He played his guitar as he pondered something you couldn't even begin to guess, filling the TARDIS with what you recognized as I Will Dare by The Replacements. An odd choice, you thought, yet that didn't stop you from listening intently.
The Doctor abruptly stopped the tune to put the instrument down, and he was gone from the console room before you could say anything. You sighed in disappointment. You quite liked that song after all.
You continued where he'd left off, humming and tapping your fingers against your thigh.
Moments later, The Doctor came back, holding a guitar case in his hand. You frowned at the sight, because even though he probably had several scattered around the TARDIS, he seemed to prefer the Yamaha that still sat in the console room.
It was even more puzzling when he gave you the case.

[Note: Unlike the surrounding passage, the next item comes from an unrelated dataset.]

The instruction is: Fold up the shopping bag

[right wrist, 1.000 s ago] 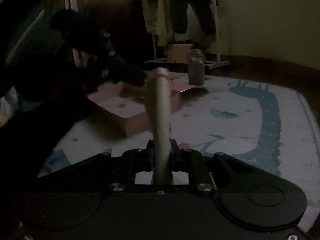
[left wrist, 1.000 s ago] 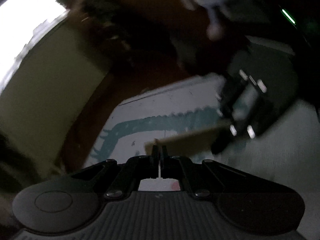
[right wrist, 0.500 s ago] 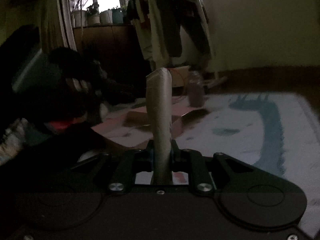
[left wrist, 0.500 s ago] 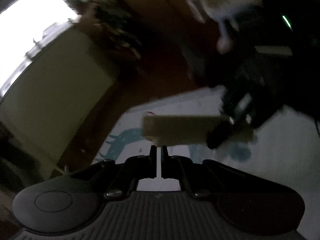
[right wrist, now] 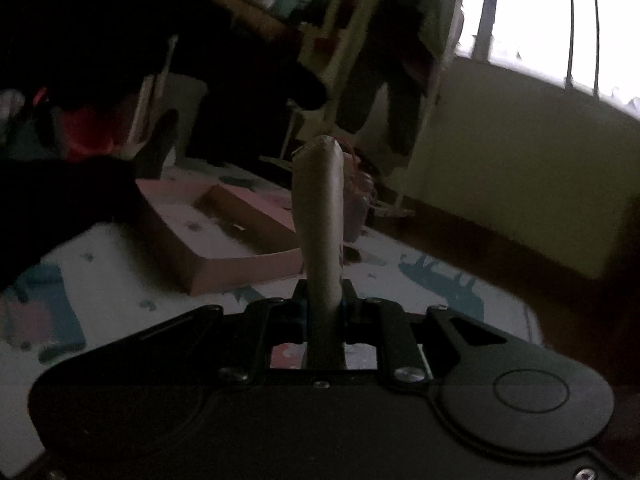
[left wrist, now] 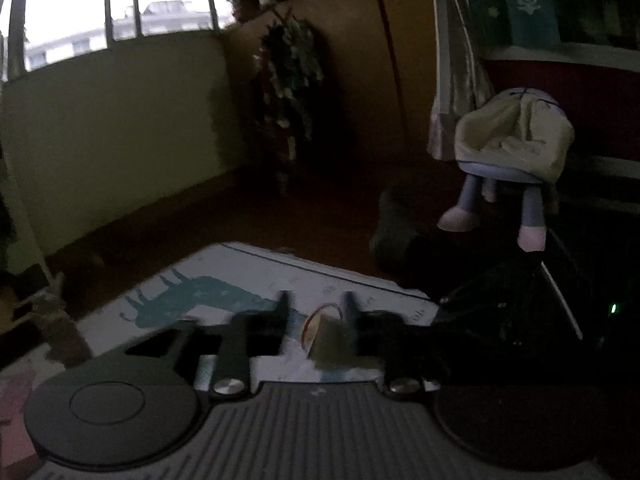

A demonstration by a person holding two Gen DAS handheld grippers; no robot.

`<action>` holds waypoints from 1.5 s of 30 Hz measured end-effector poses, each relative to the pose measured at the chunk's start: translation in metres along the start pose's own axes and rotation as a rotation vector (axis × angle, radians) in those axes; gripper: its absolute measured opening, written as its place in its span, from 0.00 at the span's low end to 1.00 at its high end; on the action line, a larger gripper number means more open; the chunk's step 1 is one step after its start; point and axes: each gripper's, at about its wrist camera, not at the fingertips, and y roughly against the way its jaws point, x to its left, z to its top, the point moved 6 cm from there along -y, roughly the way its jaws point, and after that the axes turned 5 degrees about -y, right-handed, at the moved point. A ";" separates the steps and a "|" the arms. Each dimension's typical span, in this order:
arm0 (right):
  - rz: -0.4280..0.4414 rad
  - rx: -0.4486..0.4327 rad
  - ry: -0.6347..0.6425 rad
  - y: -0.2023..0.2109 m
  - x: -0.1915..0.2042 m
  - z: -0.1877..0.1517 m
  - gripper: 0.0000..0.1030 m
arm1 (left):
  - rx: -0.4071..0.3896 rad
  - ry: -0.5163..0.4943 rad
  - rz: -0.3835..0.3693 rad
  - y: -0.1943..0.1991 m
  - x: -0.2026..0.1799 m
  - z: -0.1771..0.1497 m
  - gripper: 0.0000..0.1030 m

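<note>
A dim room: the pale play mat printed with a teal long-necked animal [left wrist: 224, 300] covers the floor and serves as the marker for everything here. Beyond the mat's far edge stand a yellow-green wall under a barred window [left wrist: 120, 12], a dark hanging plant [left wrist: 292, 80] and a small round stool draped in pale cloth [left wrist: 514, 144] on the brown floor. On the mat itself, seen from the right wrist, lies a flat open pink cardboard box [right wrist: 224, 240], with a small purplish jar [right wrist: 358, 204] just past it and a rack of hanging clothes [right wrist: 384, 60] behind the mat.

The black left gripper [left wrist: 316, 320] hovers above the mat with its fingers spread; they have just been opening. Between them sits the end of the beige folded shopping bag [left wrist: 330, 340], a thin red band visible at its edge; it lies against the right-hand finger, and the other finger stands clear of it.

The black right gripper [right wrist: 324, 296] is pressed together on the same beige bag [right wrist: 320, 208], which rises from between its fingers as a narrow, flattened upright strip above the mat, its top end rounded. A dark shape fills the view's upper left; what it is cannot be told.
</note>
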 end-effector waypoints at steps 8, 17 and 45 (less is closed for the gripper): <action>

"Did you...buy me a guitar?"
"No, no. I didn't buy it. I don't buy things." The Doctor walked over to the console, pretending to look at something on the screen and at least attempting to be out of hugging distance. "A friend gave it to me in the 1960's, and it's been sitting around here ever since."
"1960's?" Very carefully, you placed the case on the floor, opening it to find a beautiful vintage Stratocaster. One very much like Jimi Hendrix used to play. Knowing the man who had given it to you, it was the genuine article.
Without noticing the way he'd been watching you, you closed the case back up and practically ran to The Doctor, throwing yourself at him in a hug. The impact and the way you pushed him into the console knocked some of the wind out of him. "Why does there always have to be hugging?!" He struggled to exclaim as you squeezed him tightly.
"I really can't help it right now." You kissed his cheek and gave him one more squeeze before mercifully letting him go. "Thank you, Doctor. Seriously."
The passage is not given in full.